## Task details
After dropping the pictures, give again exactly the lines of the data from its first line through the line with "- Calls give", which is included as well.

## Stored data

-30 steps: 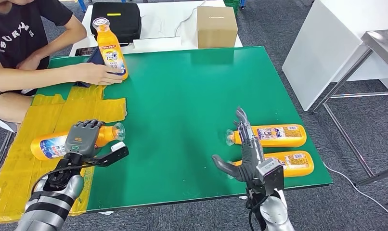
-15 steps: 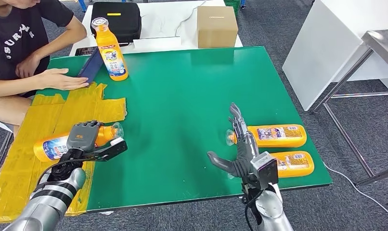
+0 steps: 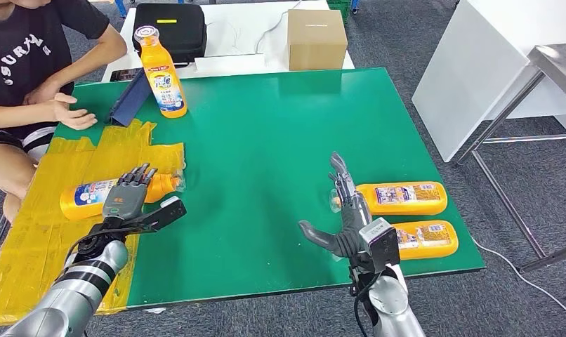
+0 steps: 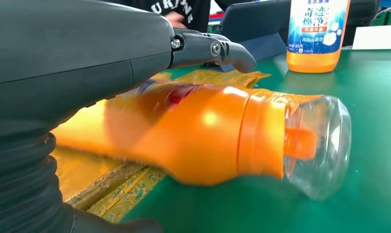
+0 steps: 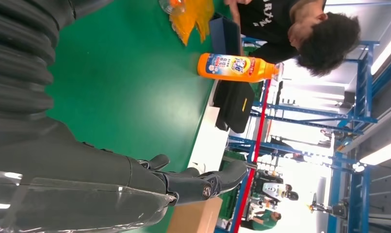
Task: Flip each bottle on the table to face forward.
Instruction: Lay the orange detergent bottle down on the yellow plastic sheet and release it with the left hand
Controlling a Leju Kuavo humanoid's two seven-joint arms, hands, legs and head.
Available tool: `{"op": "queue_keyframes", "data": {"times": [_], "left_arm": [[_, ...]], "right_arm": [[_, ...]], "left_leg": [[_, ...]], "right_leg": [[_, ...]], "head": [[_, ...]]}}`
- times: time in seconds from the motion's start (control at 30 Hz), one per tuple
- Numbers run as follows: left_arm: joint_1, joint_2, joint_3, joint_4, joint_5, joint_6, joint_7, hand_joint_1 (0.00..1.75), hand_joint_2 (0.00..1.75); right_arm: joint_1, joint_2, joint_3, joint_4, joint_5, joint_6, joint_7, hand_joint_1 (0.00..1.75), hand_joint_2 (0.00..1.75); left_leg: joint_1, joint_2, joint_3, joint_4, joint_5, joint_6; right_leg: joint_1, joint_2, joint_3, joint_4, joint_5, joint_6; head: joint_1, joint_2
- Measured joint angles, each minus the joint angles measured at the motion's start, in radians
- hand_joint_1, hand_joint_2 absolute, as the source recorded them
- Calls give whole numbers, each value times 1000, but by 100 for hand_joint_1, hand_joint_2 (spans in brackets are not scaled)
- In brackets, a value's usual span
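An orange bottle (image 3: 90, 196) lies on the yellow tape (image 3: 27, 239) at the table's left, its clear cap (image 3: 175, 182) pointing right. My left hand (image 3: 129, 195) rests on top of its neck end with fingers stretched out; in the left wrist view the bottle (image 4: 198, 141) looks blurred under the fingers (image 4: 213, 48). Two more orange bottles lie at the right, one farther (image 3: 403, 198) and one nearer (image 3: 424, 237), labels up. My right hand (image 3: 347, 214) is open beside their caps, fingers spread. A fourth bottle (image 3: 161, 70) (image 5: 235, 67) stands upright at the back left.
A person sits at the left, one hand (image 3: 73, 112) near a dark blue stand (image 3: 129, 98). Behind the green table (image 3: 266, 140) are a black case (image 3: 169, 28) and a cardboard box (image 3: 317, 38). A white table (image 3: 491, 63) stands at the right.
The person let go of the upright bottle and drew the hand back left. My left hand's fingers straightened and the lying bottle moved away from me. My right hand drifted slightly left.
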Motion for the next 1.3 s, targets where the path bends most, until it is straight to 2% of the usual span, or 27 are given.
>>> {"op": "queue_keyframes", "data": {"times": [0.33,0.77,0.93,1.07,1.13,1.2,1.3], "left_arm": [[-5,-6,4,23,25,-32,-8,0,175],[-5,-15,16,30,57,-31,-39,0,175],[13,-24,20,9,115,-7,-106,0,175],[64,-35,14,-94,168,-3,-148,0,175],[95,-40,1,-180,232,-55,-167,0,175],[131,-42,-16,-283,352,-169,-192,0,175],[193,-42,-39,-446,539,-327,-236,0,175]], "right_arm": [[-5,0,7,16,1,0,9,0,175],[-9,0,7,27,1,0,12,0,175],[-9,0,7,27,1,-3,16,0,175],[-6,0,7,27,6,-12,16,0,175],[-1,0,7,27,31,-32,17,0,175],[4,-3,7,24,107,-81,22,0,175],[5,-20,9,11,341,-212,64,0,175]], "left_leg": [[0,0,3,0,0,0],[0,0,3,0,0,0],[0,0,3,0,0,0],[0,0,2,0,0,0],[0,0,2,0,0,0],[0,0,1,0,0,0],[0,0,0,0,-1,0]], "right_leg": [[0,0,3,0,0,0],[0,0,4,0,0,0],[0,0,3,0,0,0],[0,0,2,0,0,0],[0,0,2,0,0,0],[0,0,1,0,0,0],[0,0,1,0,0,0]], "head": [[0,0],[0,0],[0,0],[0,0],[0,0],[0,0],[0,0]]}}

## Response
-30 steps: 
-15 steps: 
+0 steps: 
+0 steps: 
+0 steps: 
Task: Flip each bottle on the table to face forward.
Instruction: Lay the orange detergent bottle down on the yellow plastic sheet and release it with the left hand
Controlling a Leju Kuavo humanoid's two seven-joint arms, hands, legs and head.
Available tool: `{"op": "queue_keyframes", "data": {"times": [_], "left_arm": [[_, ...]], "right_arm": [[_, ...]], "left_leg": [[_, ...]], "right_leg": [[_, ...]], "head": [[_, ...]]}}`
- times: time in seconds from the motion's start (control at 30 Hz), one per tuple
- Numbers run as follows: left_arm: joint_1, joint_2, joint_3, joint_4, joint_5, joint_6, joint_7, hand_joint_1 (0.00..1.75), hand_joint_2 (0.00..1.75); right_arm: joint_1, joint_2, joint_3, joint_4, joint_5, joint_6, joint_7, hand_joint_1 (0.00..1.75), hand_joint_2 (0.00..1.75); left_leg: joint_1, joint_2, joint_3, joint_4, joint_5, joint_6; right_leg: joint_1, joint_2, joint_3, joint_4, joint_5, joint_6; head: joint_1, joint_2
- Measured joint angles, each minus the joint angles measured at the motion's start, in radians
- hand_joint_1, hand_joint_2 absolute, as the source recorded them
- Calls give whole numbers, each value times 1000, but by 100 for hand_joint_1, hand_joint_2 (spans in brackets are not scaled)

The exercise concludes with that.